Increasing the Applicability of Verification Tools for Neural Networks

Authors:

David Shriver

Publication Date:

08 December 2022

Venue:

University of Virginia

Abstract:

Machine learning is continually being applied to increasingly complex domains. In some cases, these involve safety-critical systems (e.g., self-driving cars) or influence important financial decisions (e.g., investment recommendations). Unfortunately, mistakes or unexpected behaviors in these domains can have high cost, including large monetary losses or death. As the use of machine learning continues to expand, it is important that we are prepared to ensure these systems behave as intended. Fortunately, many verification and falsification tools have been introduced in the past few years that enable us to prove properties about the behavior of neural networks.
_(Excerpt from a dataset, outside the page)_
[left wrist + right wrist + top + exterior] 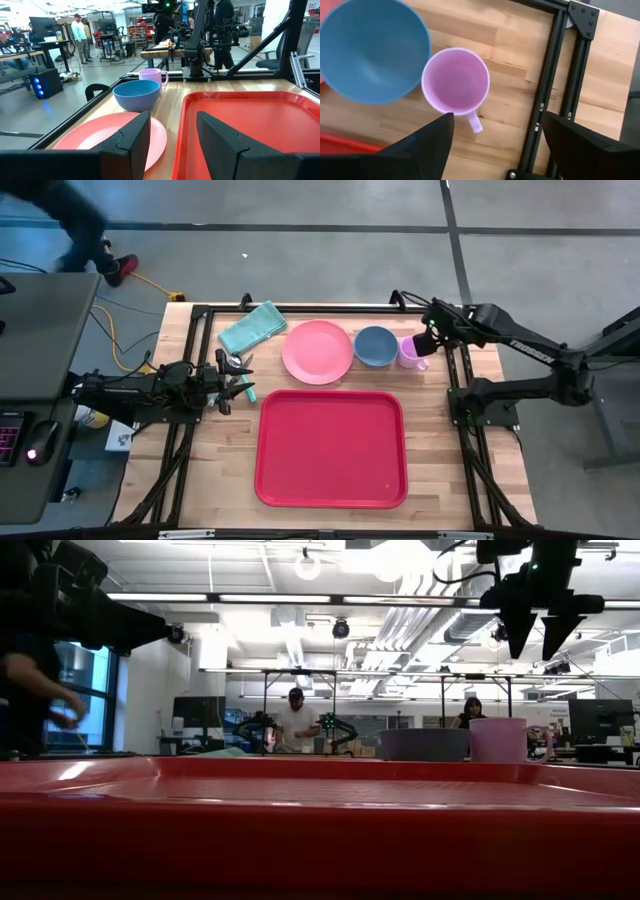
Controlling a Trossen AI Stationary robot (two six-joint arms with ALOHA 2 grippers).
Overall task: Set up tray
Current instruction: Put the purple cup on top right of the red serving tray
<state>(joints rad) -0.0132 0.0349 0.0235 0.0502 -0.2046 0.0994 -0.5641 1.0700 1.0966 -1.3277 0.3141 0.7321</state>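
While the left tool (238, 377) hangs parted and empty near the worktop's (200, 470) left edge, the tray (332, 448) lies centred toward the front edge, bare wood around it; the right tool (428, 338) hovers spread, empty, over the mug (413, 353).

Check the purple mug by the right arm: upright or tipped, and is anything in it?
Upright and empty. The right wrist view looks straight down into the purple mug and shows a bare bottom; the low view shows it standing beside the blue bowl.

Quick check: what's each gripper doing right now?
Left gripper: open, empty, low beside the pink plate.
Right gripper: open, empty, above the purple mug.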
Unfortunately, these tools are often limited in the types of networks and properties that they support. Instead of focusing on the development of new verifiers or falsifiers, we instead develop techniques to increase the applicability of existing verification tools for neural network properties by building on the insight that unsupported verification problems can be rewritten into supported ones. We develop rewriting rules for property specifications, neural networks, and environment models, that enable existing off-the-shelf verification tools to be applied to previously unsupported verification problems. In general, we introduce rewritings which transform problems into sets of subproblems that are supported by a given verifier, and for which results can be mapped back to the original verification problem. We evaluate our rewriting rules across a wide selection of benchmarks and show that our techniques significantly increase the applicability of both verifiers and falsifiers.